With the dark skies on Sunday, our plans of Causey Reservoir quickly were abandoned once rain started to hit the windsheild near the I-15 on ramp. Not wanting to waste gas (more like gas $$$$) for fish and weather that would likely not cooperate we opted for hitting a special body of water.......ended up catching over 50 panfish, which included, Green Sunfish, Bluegill, Yellow Perch, a Pumpkin Seed, and a few small bass....all in just 2 short hours. The predominate catch was mostly Bluegill, which fight well if you consider the pound for pound factor. All fish were released and the majority were caught on the "Psychodellic Prince Nymph" off the fly rod.

My nice Bluegill









TDT's slab Pumpkin Seed

















Kind of a small Yellow Perch...but a perch none the less.

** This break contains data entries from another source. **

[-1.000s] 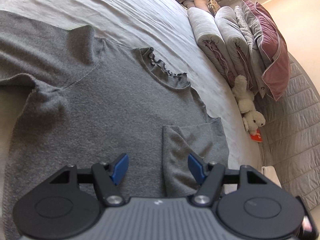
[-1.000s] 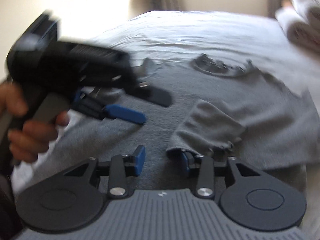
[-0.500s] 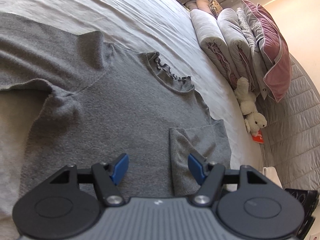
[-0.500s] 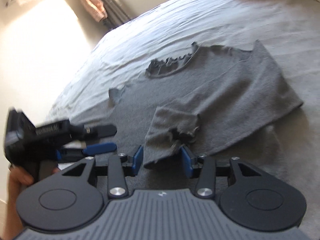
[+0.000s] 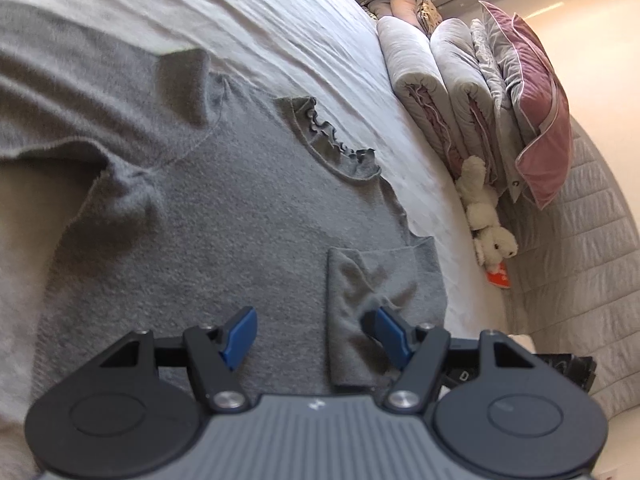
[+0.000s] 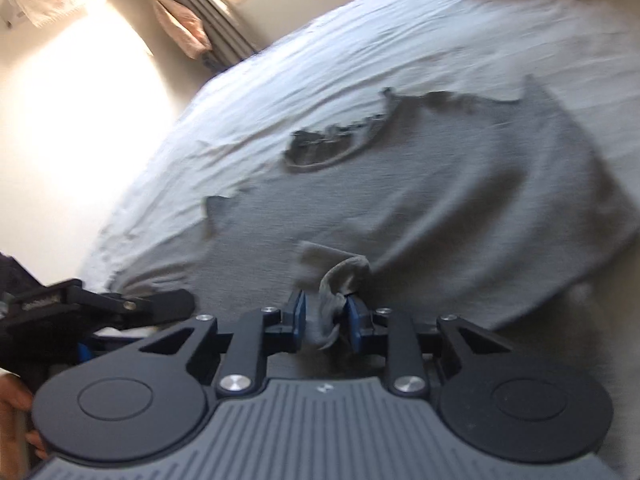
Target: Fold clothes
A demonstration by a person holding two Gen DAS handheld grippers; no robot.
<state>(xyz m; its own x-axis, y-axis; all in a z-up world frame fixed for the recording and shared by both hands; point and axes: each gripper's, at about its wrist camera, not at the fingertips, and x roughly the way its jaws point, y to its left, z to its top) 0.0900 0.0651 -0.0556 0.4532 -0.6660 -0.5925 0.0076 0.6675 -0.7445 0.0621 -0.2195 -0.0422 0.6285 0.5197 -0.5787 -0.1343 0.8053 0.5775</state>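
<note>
Lying flat on the bed (image 5: 304, 20), the grey sweater (image 5: 240, 220) had its frilled collar (image 5: 332, 148) toward the folded blankets (image 5: 448, 92) and one sleeve (image 5: 360, 304) folded across its body. The right tool (image 6: 323, 316) had just been closing, its blue pads (image 6: 298, 312) pinching the bunched sleeve cuff (image 6: 334, 280). The left tool (image 5: 316, 332) hovered over the sweater with jaws apart, gripping nothing. A stuffed toy (image 5: 486, 216) lay beside the blankets.
</note>
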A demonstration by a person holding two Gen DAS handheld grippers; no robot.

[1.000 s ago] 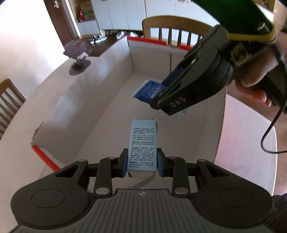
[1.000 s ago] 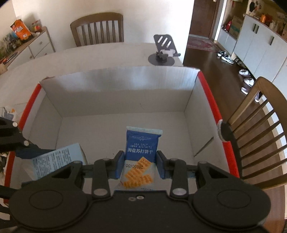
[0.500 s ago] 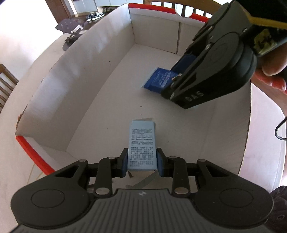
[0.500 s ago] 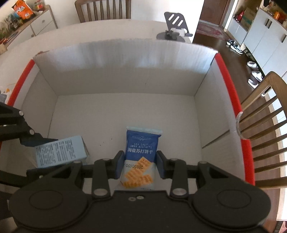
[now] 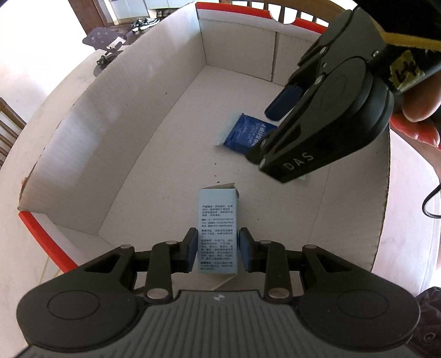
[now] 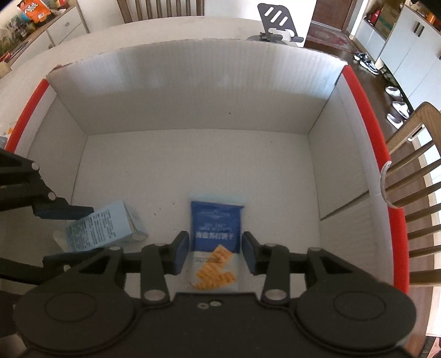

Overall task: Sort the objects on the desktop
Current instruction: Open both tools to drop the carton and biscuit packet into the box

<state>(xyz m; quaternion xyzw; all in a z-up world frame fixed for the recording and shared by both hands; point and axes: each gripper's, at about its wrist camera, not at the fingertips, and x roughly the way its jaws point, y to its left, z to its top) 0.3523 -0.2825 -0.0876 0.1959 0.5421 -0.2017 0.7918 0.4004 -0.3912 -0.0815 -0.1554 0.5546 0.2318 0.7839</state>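
Observation:
A white cardboard box (image 5: 115, 137) with red rims holds both items. My left gripper (image 5: 217, 252) is open, its pads a little apart from a light blue carton (image 5: 217, 234) lying on the box floor. My right gripper (image 6: 215, 254) is open around a blue biscuit packet (image 6: 216, 234) that lies on the box floor (image 6: 193, 170). The packet also shows in the left wrist view (image 5: 245, 135), partly hidden by the right gripper. The carton also shows in the right wrist view (image 6: 102, 227), beside a left fingertip (image 6: 63, 210).
A black phone stand (image 6: 278, 22) sits on the white table behind the box. Wooden chairs (image 6: 413, 176) stand at the right of the box and at the far side. White cabinets and shoes are on the floor beyond.
Both grippers have lowered into the box and opened. The carton and the biscuit packet have been let go and now lie on the box floor.

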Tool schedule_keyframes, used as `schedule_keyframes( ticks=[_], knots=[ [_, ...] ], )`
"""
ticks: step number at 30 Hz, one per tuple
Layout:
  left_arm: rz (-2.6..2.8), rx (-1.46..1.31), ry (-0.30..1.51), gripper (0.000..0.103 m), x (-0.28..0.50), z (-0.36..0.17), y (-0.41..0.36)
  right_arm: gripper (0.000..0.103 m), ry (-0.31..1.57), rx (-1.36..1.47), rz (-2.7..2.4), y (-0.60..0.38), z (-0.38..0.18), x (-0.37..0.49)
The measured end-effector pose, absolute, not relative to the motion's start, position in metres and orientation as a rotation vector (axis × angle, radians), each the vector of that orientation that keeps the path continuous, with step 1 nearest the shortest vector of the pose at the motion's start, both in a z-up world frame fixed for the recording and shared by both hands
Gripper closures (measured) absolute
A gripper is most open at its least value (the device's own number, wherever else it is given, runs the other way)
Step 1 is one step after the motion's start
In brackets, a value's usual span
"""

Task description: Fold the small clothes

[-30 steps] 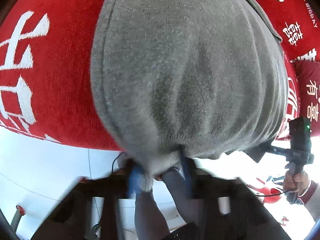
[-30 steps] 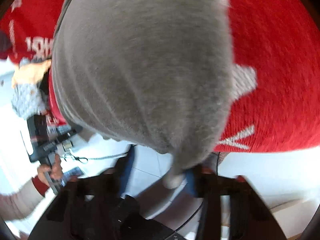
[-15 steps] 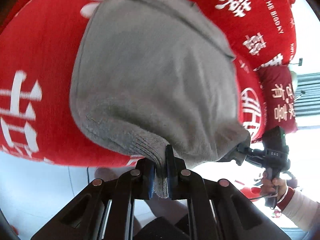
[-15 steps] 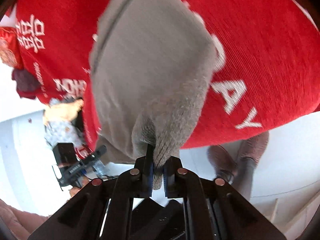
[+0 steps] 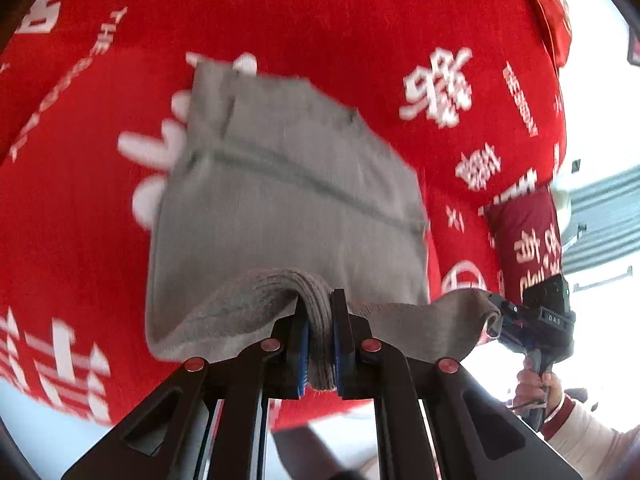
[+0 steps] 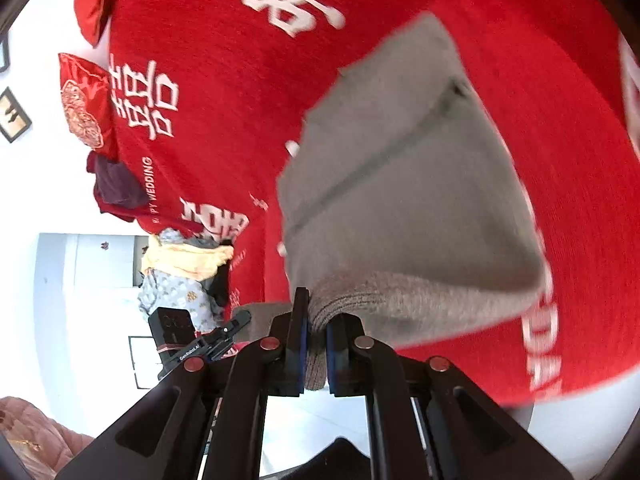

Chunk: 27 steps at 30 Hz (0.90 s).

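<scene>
Both tools, left tool (image 5: 319, 316) and right tool (image 6: 316, 320), pinch the grey garment's (image 5: 288, 200) near edge.

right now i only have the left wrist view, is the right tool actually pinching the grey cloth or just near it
Observer: The right tool is shut on the grey cloth; a bunched edge sits between its blue pads.
Operator: anything off to that side i can't see
Observer: Yes, a pile of clothes, yellow and patterned grey, lies at the edge of the red blanket.
Operator: anything else up there
Observer: A dark purple garment lies beyond the pile, just below a red pillow.
</scene>
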<state>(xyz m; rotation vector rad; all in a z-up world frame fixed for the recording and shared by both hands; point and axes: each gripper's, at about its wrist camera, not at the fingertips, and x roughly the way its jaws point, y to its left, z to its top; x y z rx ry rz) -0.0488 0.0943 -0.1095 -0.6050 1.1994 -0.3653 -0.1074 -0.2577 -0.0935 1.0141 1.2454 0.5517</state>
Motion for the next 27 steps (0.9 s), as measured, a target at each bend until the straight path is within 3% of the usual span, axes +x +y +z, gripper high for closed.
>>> schedule_keyframes(
  ticks=[10, 19, 24, 26, 27],
  knots=[
    [-0.261, -0.603, 1.112, 0.093, 0.095, -0.11, 0.094, 0.095, 1.242, 0.948, 0.608, -0.268, -0.097, 0.057],
    [-0.091, -0.623, 1.216, 0.092, 0.186, -0.198, 0.091, 0.095, 1.41, 0.89, 0.508, -0.261, -0.201, 0.172],
    [-0.009, -0.62, 1.26, 0.09, 0.198, -0.21, 0.093, 0.092, 1.487, 0.902, 0.449, -0.258, -0.238, 0.184],
    [0.018, -0.583, 1.254, 0.09, 0.199, -0.199, 0.094, 0.082, 1.481, 0.889, 0.45, -0.257, -0.232, 0.186],
    [0.029, -0.569, 1.252, 0.083, 0.199, -0.194, 0.095, 0.078, 1.471, 0.868, 0.456, -0.257, -0.226, 0.186]
  ],
)
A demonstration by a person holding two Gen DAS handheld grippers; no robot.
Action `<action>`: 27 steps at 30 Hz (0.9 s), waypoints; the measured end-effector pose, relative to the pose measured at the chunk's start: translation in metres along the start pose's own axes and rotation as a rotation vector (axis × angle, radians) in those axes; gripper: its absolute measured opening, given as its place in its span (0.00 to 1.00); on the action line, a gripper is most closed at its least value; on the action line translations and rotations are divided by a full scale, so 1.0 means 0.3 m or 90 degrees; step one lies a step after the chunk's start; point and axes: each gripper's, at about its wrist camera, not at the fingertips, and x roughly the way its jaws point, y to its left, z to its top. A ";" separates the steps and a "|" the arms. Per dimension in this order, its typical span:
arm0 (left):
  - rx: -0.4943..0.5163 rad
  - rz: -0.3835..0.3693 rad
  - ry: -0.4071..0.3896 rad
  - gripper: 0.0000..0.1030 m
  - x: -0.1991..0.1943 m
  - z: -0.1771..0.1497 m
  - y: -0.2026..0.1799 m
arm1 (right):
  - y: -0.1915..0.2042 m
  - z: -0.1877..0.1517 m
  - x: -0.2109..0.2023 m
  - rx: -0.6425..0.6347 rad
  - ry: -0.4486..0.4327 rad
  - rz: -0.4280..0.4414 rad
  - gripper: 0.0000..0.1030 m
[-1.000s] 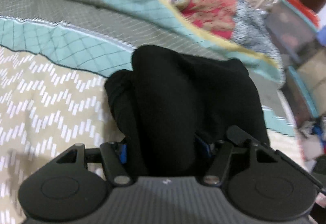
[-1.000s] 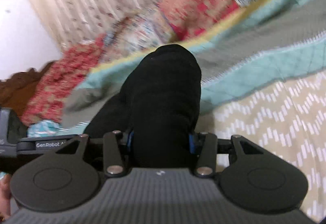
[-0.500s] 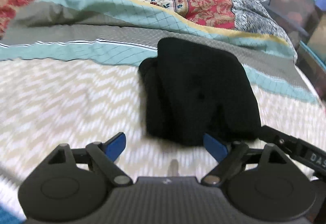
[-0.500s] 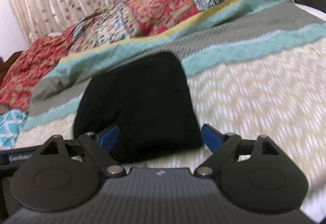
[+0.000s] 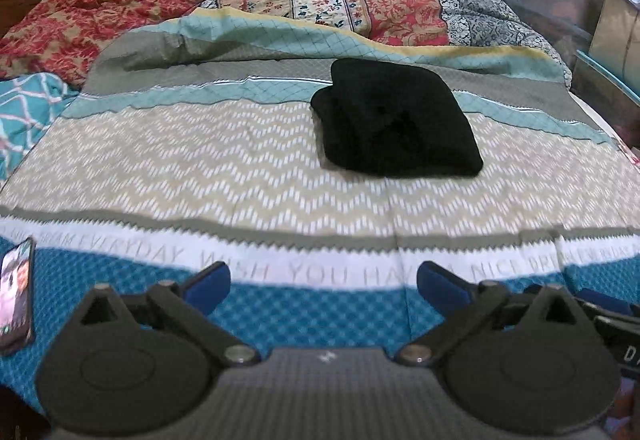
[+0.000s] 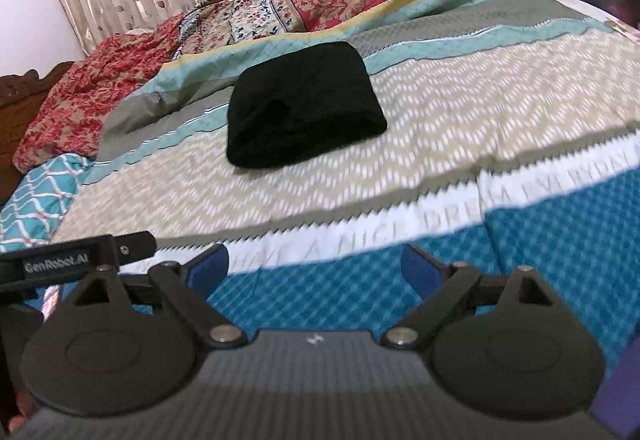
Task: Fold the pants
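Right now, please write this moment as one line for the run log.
pants: folded, on bed | left gripper: open, empty, just opened | right gripper: open, empty, just opened | phone: bed edge

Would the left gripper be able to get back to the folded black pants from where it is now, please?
Probably yes. The left gripper is open and empty, and only bare bedspread lies between it and the black pants, which sit folded further up the bed. Nothing blocks the way; it simply has to travel forward.
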 end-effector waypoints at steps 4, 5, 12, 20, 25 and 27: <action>-0.008 0.008 0.005 1.00 -0.044 -0.051 -0.002 | 0.022 -0.036 -0.050 -0.016 -0.008 0.000 0.92; -0.009 0.011 0.005 1.00 -0.053 -0.062 -0.001 | 0.025 -0.047 -0.062 -0.019 -0.011 -0.001 0.92; -0.005 0.047 -0.019 1.00 -0.132 -0.126 -0.001 | 0.027 -0.127 -0.127 -0.020 -0.027 -0.017 0.92; -0.001 0.079 -0.043 1.00 -0.190 -0.170 -0.006 | 0.027 -0.166 -0.172 -0.020 -0.044 -0.020 0.92; 0.005 0.107 -0.071 1.00 -0.214 -0.163 0.002 | 0.034 -0.178 -0.186 -0.025 -0.056 -0.020 0.92; 0.006 0.110 -0.082 1.00 -0.222 -0.162 0.006 | 0.040 -0.179 -0.186 -0.031 -0.060 -0.019 0.92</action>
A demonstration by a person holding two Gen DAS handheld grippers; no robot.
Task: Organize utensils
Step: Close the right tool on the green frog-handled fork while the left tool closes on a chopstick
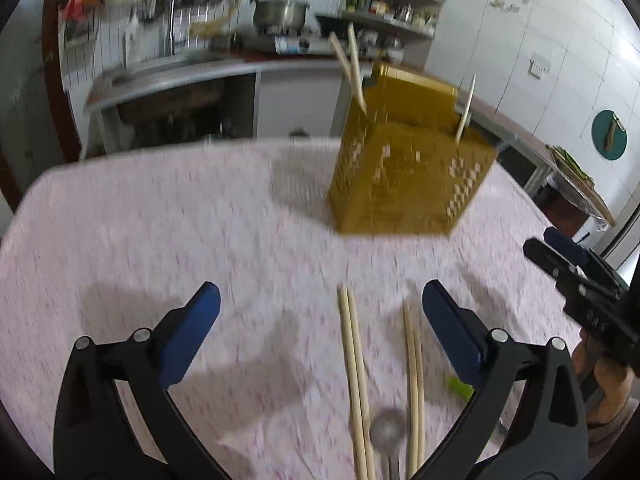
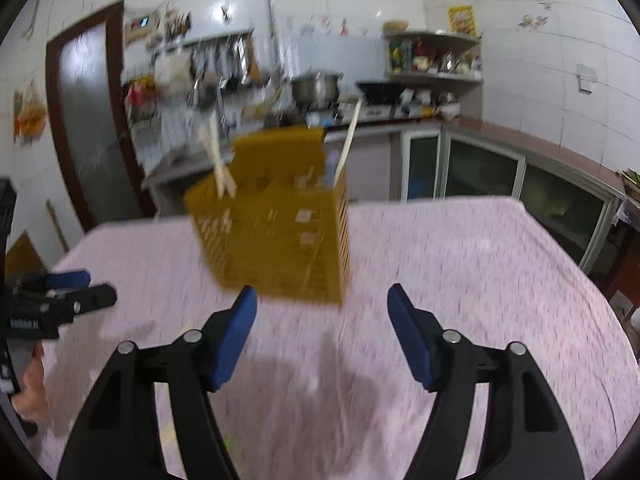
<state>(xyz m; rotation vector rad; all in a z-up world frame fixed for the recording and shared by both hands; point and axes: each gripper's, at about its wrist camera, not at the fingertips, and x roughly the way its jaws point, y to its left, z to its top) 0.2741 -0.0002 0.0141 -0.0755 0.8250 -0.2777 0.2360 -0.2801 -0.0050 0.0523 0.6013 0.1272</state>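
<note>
A yellow perforated utensil holder (image 1: 408, 164) stands on the pink tablecloth (image 1: 160, 232), with chopsticks (image 1: 352, 68) and a white utensil (image 1: 466, 108) sticking out of it. It also shows in the right wrist view (image 2: 276, 216). My left gripper (image 1: 320, 328) is open and empty above two pairs of loose chopsticks (image 1: 354, 376), a metal spoon (image 1: 387, 432) and a green item (image 1: 460, 387). My right gripper (image 2: 320, 332) is open and empty, just in front of the holder; it shows at the right edge of the left wrist view (image 1: 560, 256).
A kitchen counter with a sink (image 1: 168, 76), a stove with a steel pot (image 1: 280, 12) and a corner shelf (image 1: 388, 4) runs behind the table. A brown door (image 2: 80, 120) is at the left. The left gripper shows in the right wrist view (image 2: 72, 288).
</note>
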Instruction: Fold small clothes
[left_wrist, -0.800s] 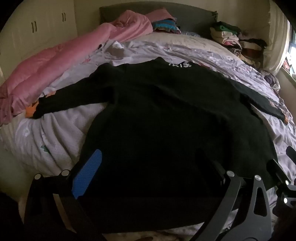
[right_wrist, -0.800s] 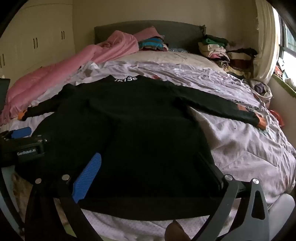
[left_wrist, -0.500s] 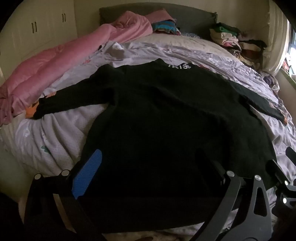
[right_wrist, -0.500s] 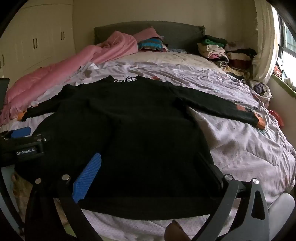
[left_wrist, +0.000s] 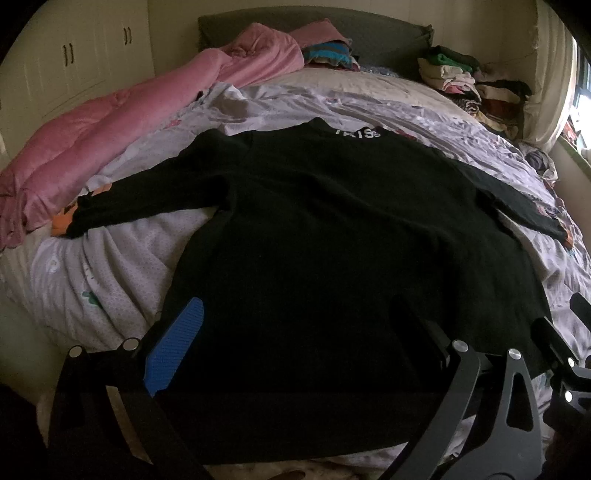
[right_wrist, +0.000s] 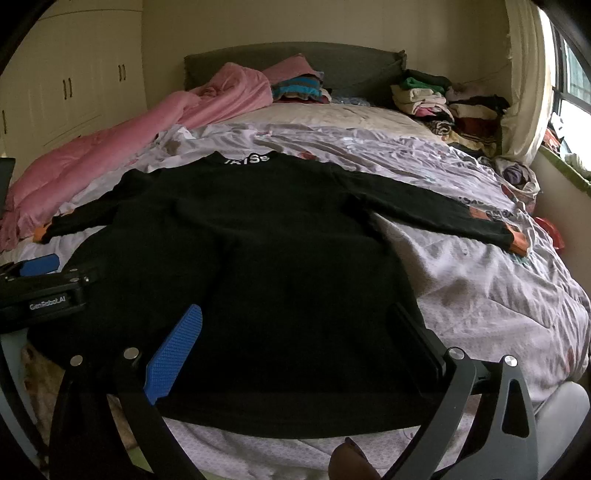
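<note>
The black sweater (right_wrist: 258, 277) lies flat by the bed's (right_wrist: 498, 314) near edge: soft, limp; best pinched at the hem corners. Both grippers' jaws gape wide, empty.

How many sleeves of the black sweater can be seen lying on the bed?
2. The black sweater lies spread flat: one sleeve stretches toward the pink quilt, the other sleeve toward the window side. Both end in orange cuffs.
</note>
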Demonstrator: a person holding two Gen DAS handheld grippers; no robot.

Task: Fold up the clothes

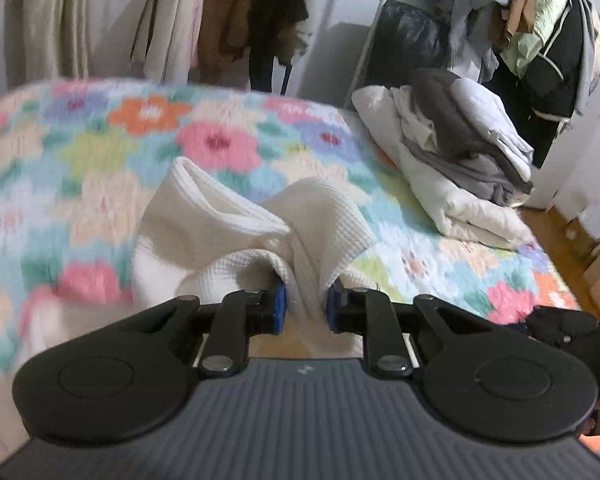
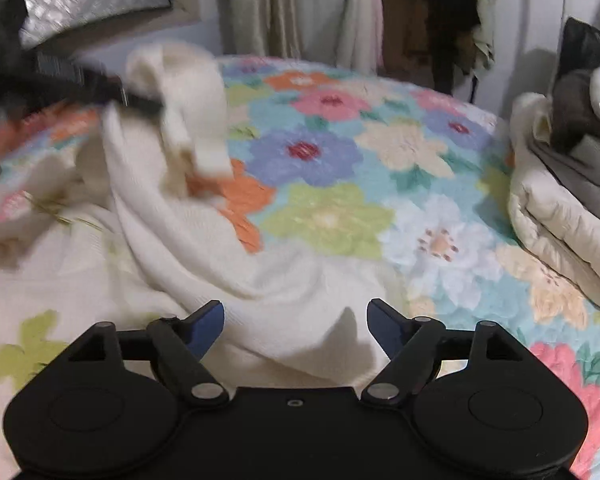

A fall colored Bluegill of mine.


----------



## grousehunter (Sep 11, 2007)

cool pics!


----------



## blueboy22 (Sep 30, 2007)

Nice mess of Fish Twins Great Pic's too.


----------



## Mallardhead12 (Oct 17, 2011)

Wow, that pumpkinseed is really pretty! Ive never caught one. What waters are they in?


----------



## tye dye twins (Mar 8, 2011)

Sunset pond has them.

Here is one from the spawn..............


----------



## hattrick (Aug 29, 2011)

Looks like a fun time at the water. Great pictures as well, beautiful colors.


----------